*** Exercise data ***
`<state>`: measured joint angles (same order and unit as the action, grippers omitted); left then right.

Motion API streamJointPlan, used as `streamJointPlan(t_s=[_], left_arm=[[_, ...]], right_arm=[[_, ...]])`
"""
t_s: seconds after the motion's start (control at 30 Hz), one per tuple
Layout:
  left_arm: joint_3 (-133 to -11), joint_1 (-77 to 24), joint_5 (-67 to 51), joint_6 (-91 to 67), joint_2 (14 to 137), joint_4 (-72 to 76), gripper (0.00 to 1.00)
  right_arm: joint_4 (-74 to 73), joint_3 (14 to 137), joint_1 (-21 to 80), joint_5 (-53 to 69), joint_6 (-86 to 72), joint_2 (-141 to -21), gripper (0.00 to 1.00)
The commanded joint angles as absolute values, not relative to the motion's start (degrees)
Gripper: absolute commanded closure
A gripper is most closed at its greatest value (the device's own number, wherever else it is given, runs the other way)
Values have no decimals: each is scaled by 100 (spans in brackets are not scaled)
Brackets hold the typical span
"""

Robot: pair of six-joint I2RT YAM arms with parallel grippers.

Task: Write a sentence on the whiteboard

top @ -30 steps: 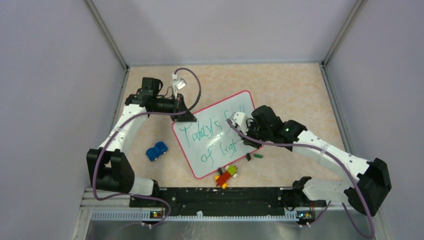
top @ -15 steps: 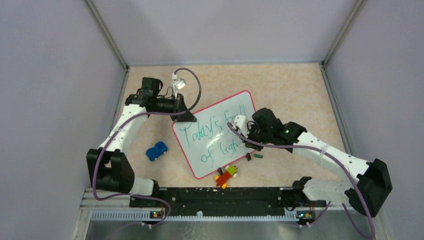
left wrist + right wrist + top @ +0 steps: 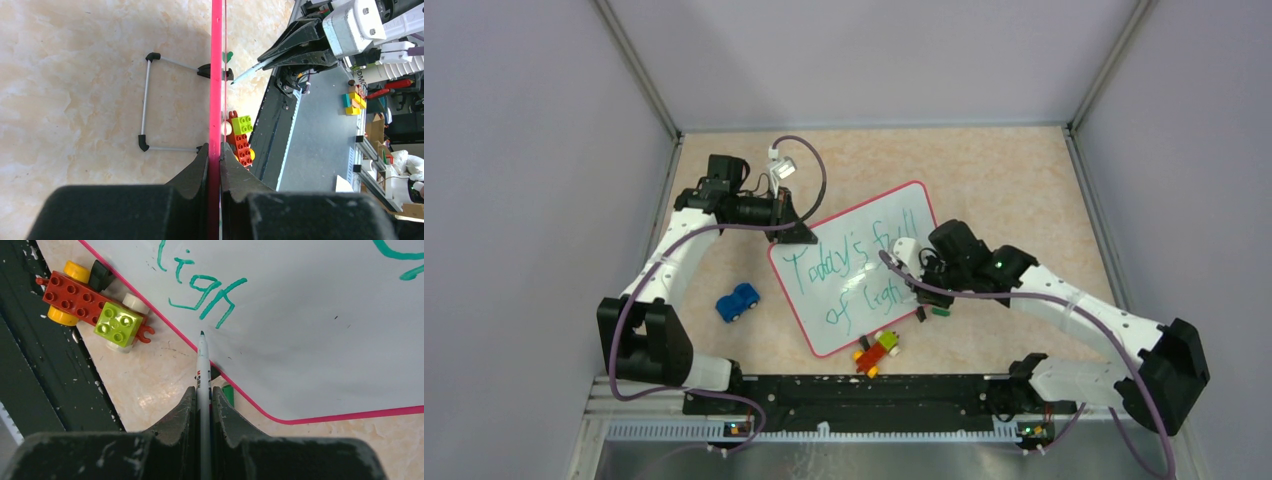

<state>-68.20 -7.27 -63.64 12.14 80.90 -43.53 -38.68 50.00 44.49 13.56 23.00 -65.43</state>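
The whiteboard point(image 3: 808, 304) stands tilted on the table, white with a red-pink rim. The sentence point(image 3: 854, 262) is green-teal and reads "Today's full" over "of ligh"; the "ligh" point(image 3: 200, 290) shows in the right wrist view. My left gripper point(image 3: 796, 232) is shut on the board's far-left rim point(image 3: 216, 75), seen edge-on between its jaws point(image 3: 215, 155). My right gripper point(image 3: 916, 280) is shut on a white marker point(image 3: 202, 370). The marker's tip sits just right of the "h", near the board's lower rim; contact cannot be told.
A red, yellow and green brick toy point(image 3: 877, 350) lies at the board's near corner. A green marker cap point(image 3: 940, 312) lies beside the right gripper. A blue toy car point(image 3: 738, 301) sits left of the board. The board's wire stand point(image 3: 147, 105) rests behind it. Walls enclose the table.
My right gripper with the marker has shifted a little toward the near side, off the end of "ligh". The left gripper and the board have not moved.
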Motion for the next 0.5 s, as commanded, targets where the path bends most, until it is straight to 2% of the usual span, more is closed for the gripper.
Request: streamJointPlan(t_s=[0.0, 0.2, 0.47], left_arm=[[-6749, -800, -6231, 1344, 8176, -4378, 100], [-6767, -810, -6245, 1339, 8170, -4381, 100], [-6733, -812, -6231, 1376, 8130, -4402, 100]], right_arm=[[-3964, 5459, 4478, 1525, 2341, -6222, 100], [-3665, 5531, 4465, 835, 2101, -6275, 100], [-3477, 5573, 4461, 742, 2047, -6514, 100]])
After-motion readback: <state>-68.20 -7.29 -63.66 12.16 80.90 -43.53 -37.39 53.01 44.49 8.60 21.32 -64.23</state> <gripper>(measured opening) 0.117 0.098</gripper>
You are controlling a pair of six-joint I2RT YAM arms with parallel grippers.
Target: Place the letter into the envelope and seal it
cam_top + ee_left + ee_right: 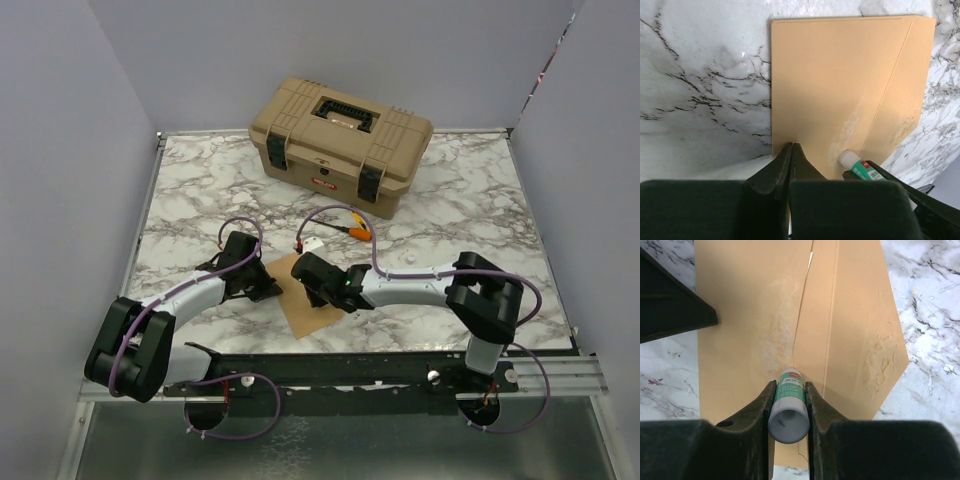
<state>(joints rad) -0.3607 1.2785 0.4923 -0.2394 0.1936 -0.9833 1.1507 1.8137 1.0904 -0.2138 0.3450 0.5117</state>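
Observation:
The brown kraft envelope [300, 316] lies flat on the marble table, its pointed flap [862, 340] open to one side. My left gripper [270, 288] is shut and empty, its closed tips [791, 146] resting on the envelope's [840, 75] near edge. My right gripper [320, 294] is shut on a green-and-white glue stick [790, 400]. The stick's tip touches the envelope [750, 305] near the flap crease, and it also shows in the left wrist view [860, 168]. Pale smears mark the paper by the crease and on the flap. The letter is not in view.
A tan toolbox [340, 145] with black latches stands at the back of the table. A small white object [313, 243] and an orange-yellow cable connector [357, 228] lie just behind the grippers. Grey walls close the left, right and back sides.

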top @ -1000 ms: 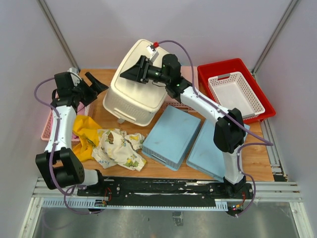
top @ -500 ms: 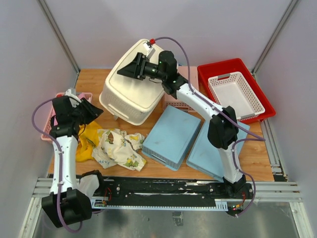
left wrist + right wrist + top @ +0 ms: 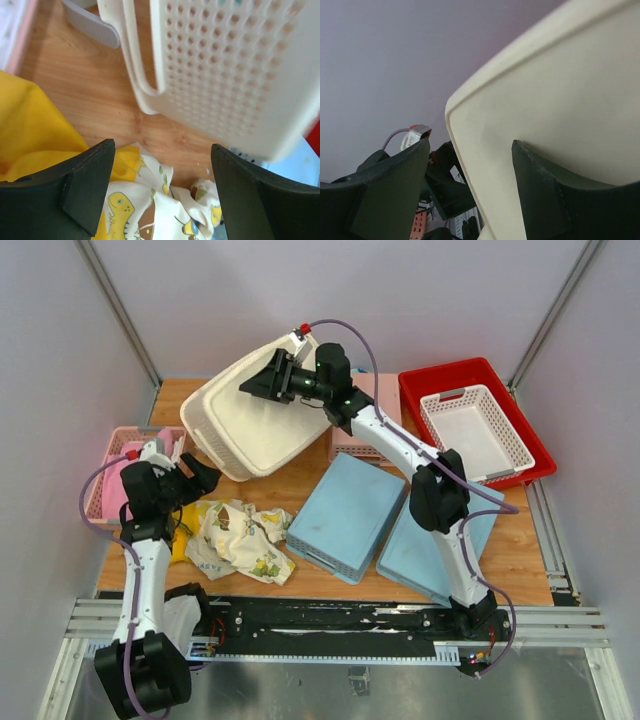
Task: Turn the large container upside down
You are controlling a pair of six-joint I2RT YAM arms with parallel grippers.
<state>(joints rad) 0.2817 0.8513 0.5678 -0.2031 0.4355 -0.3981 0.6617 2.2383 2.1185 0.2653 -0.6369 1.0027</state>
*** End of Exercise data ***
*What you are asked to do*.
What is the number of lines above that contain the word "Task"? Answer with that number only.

*Answer*.
2